* What needs to be done
From the listing below, reproduce word for word the part that opens with the line containing "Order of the" and closes with the line containing "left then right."; reproduce nothing else.

* Supplied data
::::
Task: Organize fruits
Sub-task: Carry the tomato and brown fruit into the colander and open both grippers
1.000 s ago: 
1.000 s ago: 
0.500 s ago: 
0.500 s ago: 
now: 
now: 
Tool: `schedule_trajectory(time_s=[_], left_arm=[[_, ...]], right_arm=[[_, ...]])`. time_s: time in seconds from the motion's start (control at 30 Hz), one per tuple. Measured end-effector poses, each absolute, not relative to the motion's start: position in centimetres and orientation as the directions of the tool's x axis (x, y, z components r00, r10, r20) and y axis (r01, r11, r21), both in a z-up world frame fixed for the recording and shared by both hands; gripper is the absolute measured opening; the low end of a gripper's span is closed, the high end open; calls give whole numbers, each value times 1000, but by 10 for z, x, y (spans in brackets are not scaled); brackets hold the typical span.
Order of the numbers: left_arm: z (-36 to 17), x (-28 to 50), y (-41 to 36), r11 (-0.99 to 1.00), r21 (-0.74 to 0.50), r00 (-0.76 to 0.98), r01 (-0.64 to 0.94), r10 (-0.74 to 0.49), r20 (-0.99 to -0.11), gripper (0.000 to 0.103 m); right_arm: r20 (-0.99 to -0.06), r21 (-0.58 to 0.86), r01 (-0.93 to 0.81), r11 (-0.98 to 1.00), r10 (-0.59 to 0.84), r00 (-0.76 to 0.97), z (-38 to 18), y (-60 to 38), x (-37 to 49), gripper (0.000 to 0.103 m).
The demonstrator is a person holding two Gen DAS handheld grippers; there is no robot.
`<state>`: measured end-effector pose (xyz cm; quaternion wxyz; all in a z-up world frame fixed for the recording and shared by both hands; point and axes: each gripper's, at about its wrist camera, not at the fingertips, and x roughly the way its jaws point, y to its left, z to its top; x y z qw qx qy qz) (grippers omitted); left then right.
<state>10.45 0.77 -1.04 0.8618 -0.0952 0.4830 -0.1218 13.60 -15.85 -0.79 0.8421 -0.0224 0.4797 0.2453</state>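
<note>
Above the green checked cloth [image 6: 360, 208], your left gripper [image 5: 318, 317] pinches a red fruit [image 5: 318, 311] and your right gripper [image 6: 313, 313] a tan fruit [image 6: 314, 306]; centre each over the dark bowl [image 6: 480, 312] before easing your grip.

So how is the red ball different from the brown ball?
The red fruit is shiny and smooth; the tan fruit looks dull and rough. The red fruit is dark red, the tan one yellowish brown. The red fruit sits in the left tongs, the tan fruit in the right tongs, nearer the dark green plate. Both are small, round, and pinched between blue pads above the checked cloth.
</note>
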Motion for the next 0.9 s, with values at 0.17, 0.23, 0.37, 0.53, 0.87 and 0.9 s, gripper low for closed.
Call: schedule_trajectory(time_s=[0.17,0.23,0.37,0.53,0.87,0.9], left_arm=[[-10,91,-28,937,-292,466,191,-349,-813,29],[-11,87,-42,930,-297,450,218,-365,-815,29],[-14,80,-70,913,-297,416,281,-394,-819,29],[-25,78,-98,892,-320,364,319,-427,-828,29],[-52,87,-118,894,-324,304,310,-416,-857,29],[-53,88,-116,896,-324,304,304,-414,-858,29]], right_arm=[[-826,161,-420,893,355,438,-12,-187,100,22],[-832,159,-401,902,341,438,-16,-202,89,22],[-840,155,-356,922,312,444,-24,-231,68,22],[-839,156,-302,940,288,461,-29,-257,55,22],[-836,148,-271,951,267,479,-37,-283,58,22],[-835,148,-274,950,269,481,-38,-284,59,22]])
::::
* Answer space
Order of the numbers: left_arm: z (-36 to 17), x (-28 to 50), y (-41 to 36), r11 (-0.99 to 1.00), r21 (-0.74 to 0.50), r00 (-0.76 to 0.98), r01 (-0.64 to 0.94), r10 (-0.74 to 0.49), r20 (-0.99 to -0.11), gripper (0.000 to 0.103 m); right_arm: r20 (-0.99 to -0.06), r21 (-0.58 to 0.86), r01 (-0.93 to 0.81), r11 (-0.98 to 1.00), r10 (-0.59 to 0.84), r00 (-0.76 to 0.97), z (-38 to 18), y (-60 to 38), x (-37 to 49), gripper (0.000 to 0.103 m).
The demonstrator is a person holding two Gen DAS handheld grippers; there is no robot.
`<state>`: measured end-effector pose (xyz cm; quaternion wxyz; all in a z-up world frame fixed for the recording and shared by both hands; point and axes: each gripper's, at about its wrist camera, not at the fingertips, and x roughly the way its jaws point, y to its left, z to its top; x y z qw qx qy qz) (grippers omitted); left then right.

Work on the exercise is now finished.